With franchise players Paula Zahn and Aaron Brown firmly installed, CNN is dumping two midday shows: Burden of Proof
and New Site, both off the air since Sept. 11. News Site
host Joie Chen and Burden of Proof
co-host Roger Cossack are leaving the cable news net, according to Executive VP Sid Bedingfield. Cossack's counterpart, Greta Van Susteren, remains host of The Point. Also being canceled are weekend shows Travel Now
and Showbiz This Weekend, whose host, Bill Tush, is leaving. CNN may be developing a new entertainment-news show to air in the afternoon block.—A.R.
Ad agencies are worried about Fox TV's plans to combine ad staffs in duopoly markets. "Our biggest concern lies in your ability to manipulate the market and unfairly take advantage of smaller advertisers and their agencies," wrote Allen Banks, Saatchi & Saatchi's North American media director and chair of the media policy committee for the American Association of Advertising Agencies, to Fox TV Stations chief Mitch Stern.
The biggest worry, Banks said, is that Fox might pressure ad buyers to buy package deals for both stations. They also fear that Fox may demand that make-good spots be aired on the lower-rated of the two stations. The worry arose when Fox, as part of plans to eliminate weekday kids programming, moved most children's shows and their advertising to weaker stations acquired from Chris-Craft. Fox had no response at press time.—B.M.
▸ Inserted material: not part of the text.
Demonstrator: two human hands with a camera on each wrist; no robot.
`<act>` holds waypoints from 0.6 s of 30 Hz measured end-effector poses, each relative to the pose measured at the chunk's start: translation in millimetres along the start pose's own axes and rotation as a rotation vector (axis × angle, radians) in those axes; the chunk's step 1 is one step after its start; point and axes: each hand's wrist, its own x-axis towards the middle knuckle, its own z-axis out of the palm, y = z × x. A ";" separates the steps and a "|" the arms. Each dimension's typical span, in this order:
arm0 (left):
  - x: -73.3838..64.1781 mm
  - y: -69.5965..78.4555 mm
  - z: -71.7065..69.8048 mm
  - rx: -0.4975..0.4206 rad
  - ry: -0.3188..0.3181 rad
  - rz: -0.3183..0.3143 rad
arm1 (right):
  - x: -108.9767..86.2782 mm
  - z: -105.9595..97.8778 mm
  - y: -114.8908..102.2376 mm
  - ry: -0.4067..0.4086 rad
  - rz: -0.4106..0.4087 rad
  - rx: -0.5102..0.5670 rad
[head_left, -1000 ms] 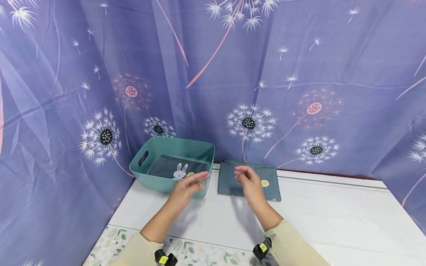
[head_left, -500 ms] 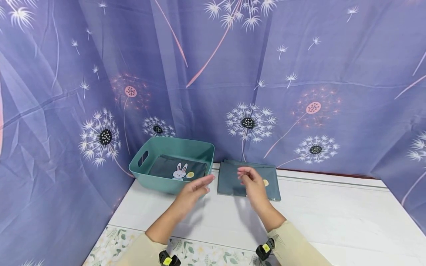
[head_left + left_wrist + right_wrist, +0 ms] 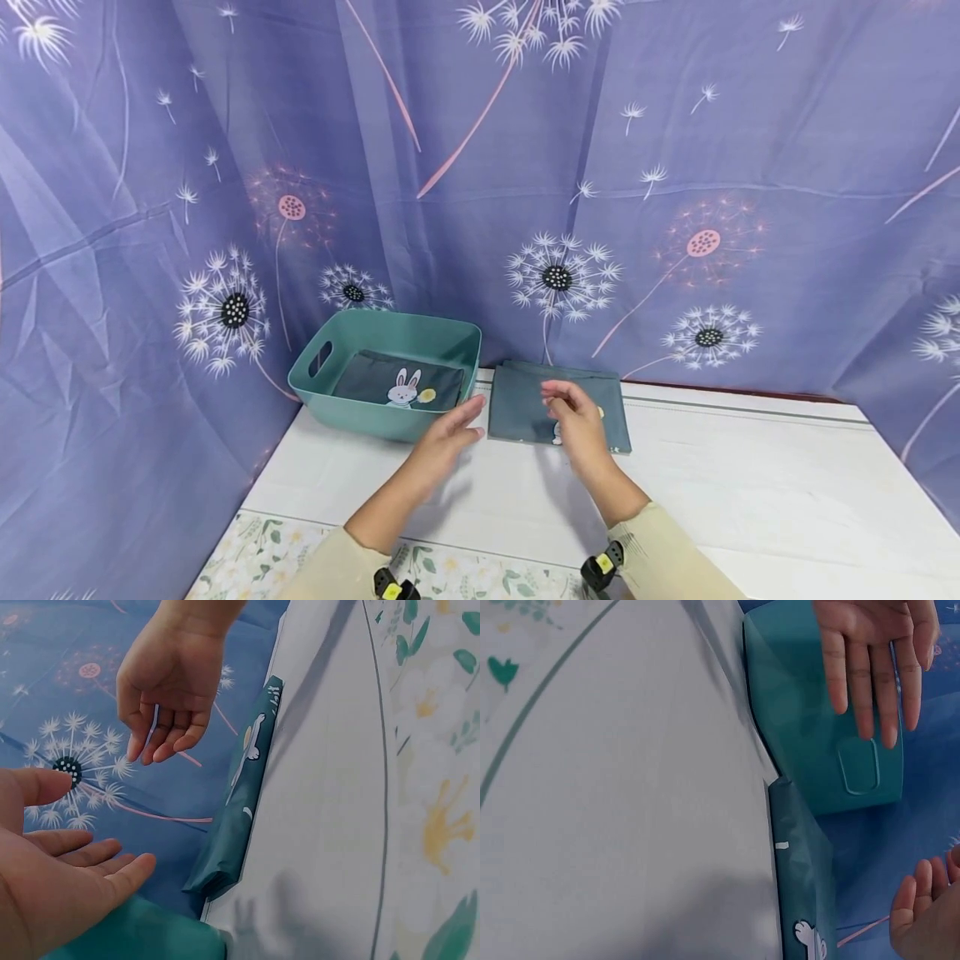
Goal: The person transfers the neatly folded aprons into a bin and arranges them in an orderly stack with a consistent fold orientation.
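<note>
Left hand (image 3: 446, 440): we are seeing it hovering at lower centre, just beside the bin, its fingers extending almost straight, slightly apart, the thumb standing away from them.
Right hand (image 3: 581, 427): it is hanging right of centre above the outer cloth, fingers curving loosely, thumb lying near the fingertips (we are finding a gap between them in the left wrist view).
Bin (image 3: 360, 414): green, it is standing left of centre on the table (image 3: 757, 475).
Inner cloth (image 3: 365, 379): it is lying folded inside the bin, showing a rabbit print.
Outer cloth (image 3: 517, 410): also folded, it is resting on the table right of the bin, centre of the frame.
Curtain (image 3: 660, 75): dandelion-printed, it is filling the upper frame.
</note>
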 end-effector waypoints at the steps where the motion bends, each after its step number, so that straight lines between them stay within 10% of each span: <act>1: 0.6 -0.8 1.2 -0.003 0.006 -0.004 | 0.3 -0.4 0.5 0.006 0.000 0.003; 18: 14.7 -17.7 20.2 0.005 0.032 -0.031 | 1.8 -11.8 9.7 0.048 0.006 0.022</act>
Excite@Home lost more than its game of chicken with AT&T last week; it lost its e-mail. AT&T balked when Excite@Home successfully squeezed cash out of some operators by threatening to sever their high-speed Internet customers. AT&T quickly cut in a replacement network, but its customers could no longer access their "home.net" e-mail. Excite@Home executives and staffers were surprised to realize that included them, since AT&T's local cable system supplied Internet access to Excite@Home's Mountain View, Calif., headquarters. "I love that more than anything," said one AT&T executive. Excite@Home rerouted its offices and restored access.—J.M.H.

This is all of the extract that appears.